Find the string "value" in the material. Copy every line that has it.

▸ **Input data**:
◇ ◇ ◇

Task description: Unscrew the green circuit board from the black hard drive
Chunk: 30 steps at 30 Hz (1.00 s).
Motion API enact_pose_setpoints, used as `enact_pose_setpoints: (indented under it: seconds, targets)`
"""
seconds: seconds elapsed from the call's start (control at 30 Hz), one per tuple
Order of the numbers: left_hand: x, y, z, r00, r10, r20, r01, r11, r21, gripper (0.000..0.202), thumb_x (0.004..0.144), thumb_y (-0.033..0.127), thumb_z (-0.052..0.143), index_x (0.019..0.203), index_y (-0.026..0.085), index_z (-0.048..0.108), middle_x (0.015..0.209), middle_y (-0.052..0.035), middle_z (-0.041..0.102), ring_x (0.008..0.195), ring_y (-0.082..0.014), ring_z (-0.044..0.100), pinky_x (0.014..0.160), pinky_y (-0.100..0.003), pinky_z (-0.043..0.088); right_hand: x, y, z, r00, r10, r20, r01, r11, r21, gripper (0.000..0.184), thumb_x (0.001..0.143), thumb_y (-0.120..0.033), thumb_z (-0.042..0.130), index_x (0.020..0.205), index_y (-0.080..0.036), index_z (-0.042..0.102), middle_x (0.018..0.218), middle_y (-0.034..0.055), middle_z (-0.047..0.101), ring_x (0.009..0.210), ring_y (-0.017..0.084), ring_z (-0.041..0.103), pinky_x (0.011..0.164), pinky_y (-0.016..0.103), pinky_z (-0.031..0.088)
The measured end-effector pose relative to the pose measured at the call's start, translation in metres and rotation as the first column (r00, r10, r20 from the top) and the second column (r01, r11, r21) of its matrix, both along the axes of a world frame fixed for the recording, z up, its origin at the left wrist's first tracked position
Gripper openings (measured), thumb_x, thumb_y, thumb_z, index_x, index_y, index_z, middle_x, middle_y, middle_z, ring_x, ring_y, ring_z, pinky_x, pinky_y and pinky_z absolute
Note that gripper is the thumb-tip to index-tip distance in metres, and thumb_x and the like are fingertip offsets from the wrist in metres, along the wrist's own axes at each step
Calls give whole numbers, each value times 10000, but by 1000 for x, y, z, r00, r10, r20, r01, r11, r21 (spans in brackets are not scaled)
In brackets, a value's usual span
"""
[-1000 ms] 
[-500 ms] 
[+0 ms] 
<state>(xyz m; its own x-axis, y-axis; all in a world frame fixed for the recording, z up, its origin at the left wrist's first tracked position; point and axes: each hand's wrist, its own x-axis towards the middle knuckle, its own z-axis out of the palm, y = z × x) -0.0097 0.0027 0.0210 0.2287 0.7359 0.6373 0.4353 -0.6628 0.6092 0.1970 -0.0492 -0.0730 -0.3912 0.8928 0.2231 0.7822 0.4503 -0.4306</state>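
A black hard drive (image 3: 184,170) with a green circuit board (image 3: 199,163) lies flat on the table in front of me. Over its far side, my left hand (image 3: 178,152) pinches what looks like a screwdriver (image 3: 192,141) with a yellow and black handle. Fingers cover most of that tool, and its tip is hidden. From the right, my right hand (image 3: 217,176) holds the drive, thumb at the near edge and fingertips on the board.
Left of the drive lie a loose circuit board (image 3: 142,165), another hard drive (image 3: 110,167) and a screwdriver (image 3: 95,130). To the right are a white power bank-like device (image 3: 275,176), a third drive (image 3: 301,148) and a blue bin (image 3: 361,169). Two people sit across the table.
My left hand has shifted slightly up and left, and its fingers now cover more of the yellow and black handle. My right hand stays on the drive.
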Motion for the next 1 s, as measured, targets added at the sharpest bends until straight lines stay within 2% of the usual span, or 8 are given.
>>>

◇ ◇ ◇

▸ **Task result**:
Calls give whole numbers, each value times 10000, but by 1000 for x, y, z, r00, r10, r20, r01, r11, r21 (spans in brackets are not scaled)
In brackets, a value's usual span

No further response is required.